There's a quiet crack as the handle pops off of her cup, pulled free by the sheer strength behind her ever tightening grip. Daisy mutters a curse and pushes the whole thing away so she doesn't smash it outright.

"Anyway. I shot him five times in the chest with a gun I'd stolen from the evidence lock-up and that was the first time I ever killed an actual human being. After that... all the little weird stuff that I'd started noticing—the teeth, the claws, the eyes—was there to stay. I've never had another scar. I've barely aged... the longest Hunt of my life ended just like that," she snaps her fingers, "and whether or not I knew it at the time, I... I made my choice, that night. I think when I buried him in those woods, I buried Alice too. And if she wasn't the one that clawed her way out of the Buried by the skin of both our teeth then she's gone for good."

hadnoright: (101)

[personal profile] hadnoright 2024-08-22 03:20 am (UTC)(link)
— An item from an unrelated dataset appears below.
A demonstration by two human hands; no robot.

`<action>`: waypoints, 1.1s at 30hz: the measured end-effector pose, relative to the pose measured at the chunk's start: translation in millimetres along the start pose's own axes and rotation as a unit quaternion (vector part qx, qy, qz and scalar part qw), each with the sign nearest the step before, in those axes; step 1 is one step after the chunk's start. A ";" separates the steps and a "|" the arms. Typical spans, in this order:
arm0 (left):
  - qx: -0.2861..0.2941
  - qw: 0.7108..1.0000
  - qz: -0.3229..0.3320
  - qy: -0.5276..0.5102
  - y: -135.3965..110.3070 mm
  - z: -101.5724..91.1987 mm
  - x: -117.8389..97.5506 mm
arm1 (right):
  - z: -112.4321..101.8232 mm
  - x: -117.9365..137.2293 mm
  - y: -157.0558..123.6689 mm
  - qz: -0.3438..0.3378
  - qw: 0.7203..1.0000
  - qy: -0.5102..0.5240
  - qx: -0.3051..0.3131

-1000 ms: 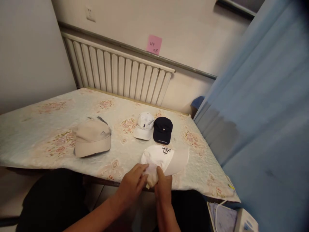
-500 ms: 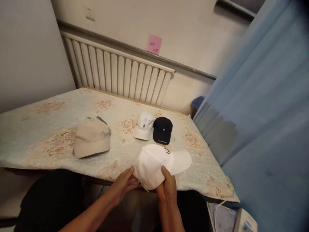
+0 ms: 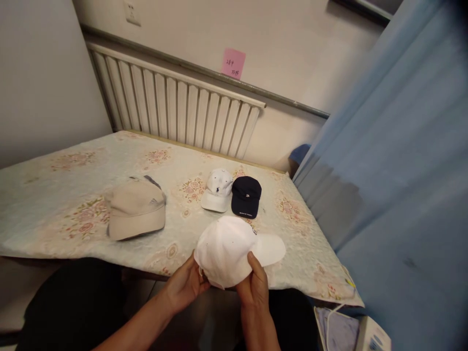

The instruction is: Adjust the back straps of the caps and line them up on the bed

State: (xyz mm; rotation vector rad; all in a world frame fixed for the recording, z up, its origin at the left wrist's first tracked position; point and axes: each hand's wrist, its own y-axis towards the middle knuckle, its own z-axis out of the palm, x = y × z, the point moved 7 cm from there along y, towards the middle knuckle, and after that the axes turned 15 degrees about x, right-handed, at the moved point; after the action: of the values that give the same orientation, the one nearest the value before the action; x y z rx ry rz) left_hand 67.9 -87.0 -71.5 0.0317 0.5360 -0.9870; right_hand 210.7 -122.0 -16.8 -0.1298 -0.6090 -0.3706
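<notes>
— What's that in the hands, soft or stiff?

— Soft cotton by the look of it: a white cap (image 3: 228, 248), its rounded crown puffed up like a dome with a flat curved brim jutting to the right. It sits at the near edge of the table (image 3: 58, 219), which is covered in a pale, slightly shiny cloth printed with pink flowers.

— And the hold on it?

— The left hand (image 3: 185, 285) curls round the back left of the crown, and the right hand (image 3: 256, 287) pinches the near rim with the thumb laid up over the fabric. Both are closed on the cap, which rises just above and beyond the fingers; the brim sticks out free.

— Can you see the underside?

— No, the crown hides the inside, and most of the fingers are tucked beneath it. The logo at the brim seam is a dark speck, unreadable.

— What else lies there?

— A beige cap (image 3: 136, 214) well to the left, with something dark half hidden behind it. Farther back, a small white cap (image 3: 217, 189) and a navy cap (image 3: 246, 196) lie touching. Behind them stands a ribbed white radiator (image 3: 175, 107), with a pink note (image 3: 233, 63) whose writing is too small to read. A blue curtain (image 3: 398, 161) drapes along the right.
</notes>
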 end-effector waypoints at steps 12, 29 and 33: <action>0.076 0.984 0.099 -0.127 -7.8 26.9 -22.7 | -1.6 -7.1 7.7 0.003 0.999 0.029 0.039; 0.093 0.982 0.123 -0.108 -13.5 53.9 -24.3 | 2.7 -14.8 4.5 0.009 0.995 0.077 0.064; 0.082 0.982 0.126 -0.110 -12.7 53.4 -24.7 | 6.3 -13.7 2.7 0.007 0.994 0.081 0.070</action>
State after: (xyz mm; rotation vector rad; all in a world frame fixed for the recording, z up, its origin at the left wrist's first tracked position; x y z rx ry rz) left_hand 69.2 -88.8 -11.3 0.1337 0.2394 -0.7724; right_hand 198.0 -113.9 -19.6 0.0308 -0.4714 -0.3207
So much of the last few years has been about accepting the way things change and the things that you lose. Accepting that Alice Tonner died at eleven years old, the loss of the person she could have become. Accepting that she's not human, anymore, and the loss of the part of her that wanted to be. Accepting that her relationships with people would never be the same again, the loss of what there used to be.

But change doesn't just bring loss. And it's accepting the things she's gained that's still a battle, even now. Because to have something means it can be taken away, and then you're right back where you started.

Daisy inhales. Feels her lungs expand to their full capacity, as free as she'll ever be.

"...yeah," she breathes, looking back at him with a gaze that says more than any words she could force together. They're here. Despite everything, they're both here. "Me too."